Tail recursive solution in Scala for Linked-List chaining

I wanted to write a tail-recursive solution for the following problem on Leetcode -
You are given two non-empty linked lists representing two non-negative integers. The digits are stored in reverse order and each of their nodes contains a single digit. Add the two numbers and return it as a linked list.
You may assume the two numbers do not contain any leading zero, except the number 0 itself.
Example:
*Input: (2 -> 4 -> 3) + (5 -> 6 -> 4)*
*Output: 7 -> 0 -> 8*
*Explanation: 342 + 465 = 807.*
Link to the problem on Leetcode
I was not able to figure out a way to call the recursive function in the last line.
What I am trying to achieve here is the recursive calling of the add function that adds the heads of the two lists with a carry and returns a node. The returned node is chained with the node in the calling stack.

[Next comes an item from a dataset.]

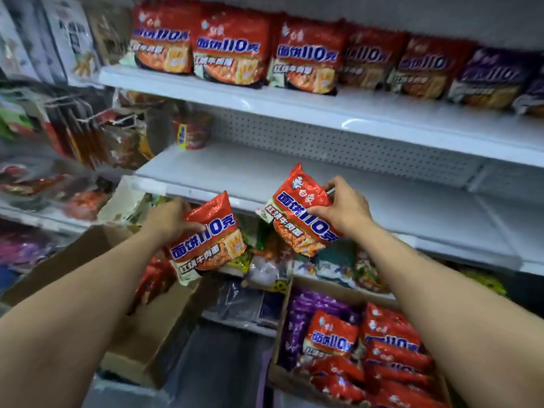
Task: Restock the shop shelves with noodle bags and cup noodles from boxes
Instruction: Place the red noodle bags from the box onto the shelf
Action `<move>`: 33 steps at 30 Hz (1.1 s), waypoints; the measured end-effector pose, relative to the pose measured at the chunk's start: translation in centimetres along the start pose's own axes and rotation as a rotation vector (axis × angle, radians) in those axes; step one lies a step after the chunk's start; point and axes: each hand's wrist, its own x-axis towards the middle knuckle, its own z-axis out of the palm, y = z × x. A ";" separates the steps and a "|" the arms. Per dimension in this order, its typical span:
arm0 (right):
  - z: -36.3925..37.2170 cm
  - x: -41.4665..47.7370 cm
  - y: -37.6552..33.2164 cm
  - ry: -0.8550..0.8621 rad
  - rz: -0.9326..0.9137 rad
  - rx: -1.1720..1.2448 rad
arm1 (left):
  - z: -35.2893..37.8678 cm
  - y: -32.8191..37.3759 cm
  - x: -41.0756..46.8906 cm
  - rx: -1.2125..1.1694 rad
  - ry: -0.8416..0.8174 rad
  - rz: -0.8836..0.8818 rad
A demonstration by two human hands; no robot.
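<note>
My left hand (172, 220) grips a red noodle bag (212, 240) by its upper left corner, below the front edge of the middle shelf (382, 201). A second red noodle bag (297, 213) is held by my right hand (344, 209), fingers curled over its top right, in front of that shelf's edge. One red cup noodle (191, 131) stands at the back left of the middle shelf. A row of red and purple noodle bags (309, 54) lines the top shelf (294, 107).
An open cardboard box (362, 354) at lower right holds several red and purple noodle bags. Another cardboard box (97, 266) sits at lower left under my left arm. Hanging snack packs (59, 136) fill the left rack. Mixed packets (294, 266) lie on the lower shelf.
</note>
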 end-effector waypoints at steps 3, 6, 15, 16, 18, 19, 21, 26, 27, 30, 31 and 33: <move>-5.6 0.1 2.0 0.035 -0.008 0.000 | -1.9 5.5 -1.0 0.036 0.033 0.053; -9.9 0.5 3.5 0.058 0.005 0.019 | -4.2 10.1 -0.9 0.060 0.076 0.124; -16.9 2.5 5.7 0.047 -0.016 0.036 | -9.7 18.6 1.6 -0.032 0.060 0.239; -17.4 3.0 5.7 0.038 -0.016 0.044 | -10.1 19.3 1.9 -0.053 0.046 0.245; -18.4 4.1 5.5 0.013 -0.024 0.060 | -11.2 20.4 2.7 -0.096 -0.007 0.266; -18.9 4.6 5.2 0.001 -0.033 0.066 | -11.7 20.8 3.1 -0.114 -0.030 0.277; -19.7 5.6 4.4 -0.011 -0.057 0.094 | -12.8 21.4 4.0 -0.145 -0.052 0.297; -21.4 8.6 2.6 -0.041 -0.085 0.194 | -15.9 22.1 6.9 -0.122 -0.072 0.351; -21.6 9.1 2.3 -0.048 -0.085 0.193 | -16.5 22.2 7.5 -0.113 -0.069 0.357; -21.9 10.5 1.5 -0.072 -0.077 0.234 | -18.0 22.6 9.0 -0.070 -0.064 0.390; -21.9 10.9 1.3 -0.081 -0.071 0.257 | -18.3 22.8 9.3 -0.061 -0.068 0.398; -21.7 11.6 1.1 -0.095 -0.068 0.291 | -18.8 23.1 9.9 -0.067 -0.082 0.399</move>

I am pretty new to scala, I am guessing I may have missed some useful constructs.
/**
* Definition for singly-linked list.
* class ListNode(_x: Int = 0, _next: ListNode = null) {
* var next: ListNode = _next
* var x: Int = _x
* }
*/
import scala.annotation.tailrec
object Solution {
def addTwoNumbers(l1: ListNode, l2: ListNode): ListNode = {
add(l1, l2, 0)
}
//#tailrec
def add(l1: ListNode, l2: ListNode, carry: Int): ListNode = {
var sum = 0;
sum = (if(l1!=null) l1.x else 0) + (if(l2!=null) l2.x else 0) + carry;
if(l1 != null || l2 != null || sum > 0)
ListNode(sum%10,add(if(l1!=null) l1.next else null, if(l2!=null) l2.next else null,sum/10))
else null;
}
}
You have a couple of problems, which can mostly be reduced as being not idiomatic.
Things like var and null are not common in Scala and usually, you would use a tail-recursive algorithm to avoid that kind of things.

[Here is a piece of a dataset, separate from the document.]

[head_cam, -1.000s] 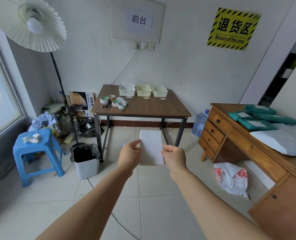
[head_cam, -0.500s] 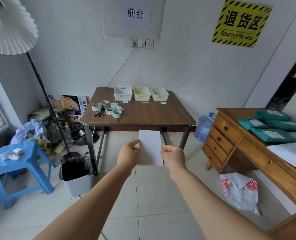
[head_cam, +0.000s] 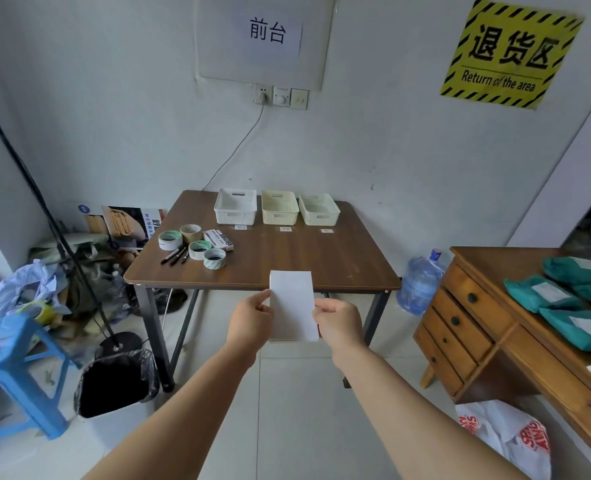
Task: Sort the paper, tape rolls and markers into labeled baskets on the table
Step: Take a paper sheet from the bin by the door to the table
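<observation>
Left hand [head_cam: 251, 318] and right hand [head_cam: 339, 323] pinch one paper [head_cam: 292, 304] by its sides, upright, before table [head_cam: 321, 265]. On table: three baskets [head_cam: 278, 206] in row, four tape rolls [head_cam: 199, 245], three markers [head_cam: 176, 255], one box [head_cam: 218, 239].

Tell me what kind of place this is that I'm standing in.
Probably a parcel pickup or returns office. A yellow sign reads "Return of the area", teal mailer bags lie on a wooden desk, and a paper notice hangs above the sorting table.
</observation>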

Finally, remember that a tail-recursive algorithm requires that the last expression is either a plain value or a recursive call. For doing that, you usually keep track of the remaining job as well as an accumulator.
Here is a possible solution:
type Digit = Int // Refined [0..9]
type Number = List[Digit] // Refined NonEmpty.
def sum(n1: Number, n2: Number): Number = {
def aux(d1: Digit, d2: Digit, carry: Digit): (Digit, Digit) = {
val tmp = d1 + d2 + carry
val d = tmp % 10
val c = tmp / 10
d -> c
}
#annotation.tailrec
def loop(r1: Number, r2: Number, acc: Number, carry: Digit): Number =
(r1, r2) match {
case (d1 :: tail1, d2 :: tail2) =>
val (d, c) = aux(d1, d2, carry)
loop(r1 = tail1, r2 = tail2, d :: acc, carry = c)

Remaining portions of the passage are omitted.